*** Task data Section Begins ***
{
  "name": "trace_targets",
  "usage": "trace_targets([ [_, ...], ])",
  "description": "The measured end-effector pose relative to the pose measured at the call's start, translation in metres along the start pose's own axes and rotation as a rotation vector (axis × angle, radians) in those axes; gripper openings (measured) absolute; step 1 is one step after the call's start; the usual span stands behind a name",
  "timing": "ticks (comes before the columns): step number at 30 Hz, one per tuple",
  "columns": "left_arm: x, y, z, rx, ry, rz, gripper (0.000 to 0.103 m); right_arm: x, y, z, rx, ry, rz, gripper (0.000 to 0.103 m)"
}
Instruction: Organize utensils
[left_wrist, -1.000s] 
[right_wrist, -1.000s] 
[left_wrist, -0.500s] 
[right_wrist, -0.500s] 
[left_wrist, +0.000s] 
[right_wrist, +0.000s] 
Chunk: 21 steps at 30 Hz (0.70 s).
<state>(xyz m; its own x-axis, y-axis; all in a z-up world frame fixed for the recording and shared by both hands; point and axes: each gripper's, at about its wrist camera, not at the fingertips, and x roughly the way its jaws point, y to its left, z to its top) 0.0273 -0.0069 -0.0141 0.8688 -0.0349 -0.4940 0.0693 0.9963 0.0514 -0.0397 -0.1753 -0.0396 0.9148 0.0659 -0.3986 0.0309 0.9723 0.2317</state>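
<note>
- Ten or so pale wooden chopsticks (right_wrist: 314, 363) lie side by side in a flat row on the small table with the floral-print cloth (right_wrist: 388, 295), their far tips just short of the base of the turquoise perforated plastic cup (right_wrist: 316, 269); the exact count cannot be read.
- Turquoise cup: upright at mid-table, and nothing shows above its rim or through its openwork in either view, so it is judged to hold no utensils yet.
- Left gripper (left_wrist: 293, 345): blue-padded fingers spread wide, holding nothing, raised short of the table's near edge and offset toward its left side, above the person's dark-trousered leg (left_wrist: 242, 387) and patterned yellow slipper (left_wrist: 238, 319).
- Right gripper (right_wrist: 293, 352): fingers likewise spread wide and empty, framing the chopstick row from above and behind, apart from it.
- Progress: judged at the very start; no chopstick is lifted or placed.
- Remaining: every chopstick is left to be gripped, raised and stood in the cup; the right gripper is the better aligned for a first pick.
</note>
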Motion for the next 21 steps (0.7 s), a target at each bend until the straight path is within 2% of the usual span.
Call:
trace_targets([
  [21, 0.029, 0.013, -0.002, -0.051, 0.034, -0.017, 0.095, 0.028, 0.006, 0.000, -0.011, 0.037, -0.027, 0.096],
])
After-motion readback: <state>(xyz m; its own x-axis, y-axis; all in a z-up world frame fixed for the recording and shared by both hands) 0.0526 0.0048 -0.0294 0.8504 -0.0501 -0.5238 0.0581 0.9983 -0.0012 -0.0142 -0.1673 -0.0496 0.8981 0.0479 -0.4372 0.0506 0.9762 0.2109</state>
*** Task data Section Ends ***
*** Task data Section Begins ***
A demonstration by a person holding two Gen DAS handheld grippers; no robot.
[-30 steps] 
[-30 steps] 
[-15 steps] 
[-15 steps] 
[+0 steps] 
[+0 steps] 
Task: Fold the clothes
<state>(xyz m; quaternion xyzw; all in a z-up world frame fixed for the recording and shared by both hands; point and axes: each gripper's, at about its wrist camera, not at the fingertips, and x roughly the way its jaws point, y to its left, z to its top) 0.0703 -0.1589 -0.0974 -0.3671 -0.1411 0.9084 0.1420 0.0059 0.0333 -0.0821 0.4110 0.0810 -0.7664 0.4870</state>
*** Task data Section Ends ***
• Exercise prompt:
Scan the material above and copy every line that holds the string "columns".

• Answer to the exercise:
  "timing": "ticks (comes before the columns): step number at 30 Hz, one per tuple",
  "columns": "left_arm: x, y, z, rx, ry, rz, gripper (0.000 to 0.103 m); right_arm: x, y, z, rx, ry, rz, gripper (0.000 to 0.103 m)"

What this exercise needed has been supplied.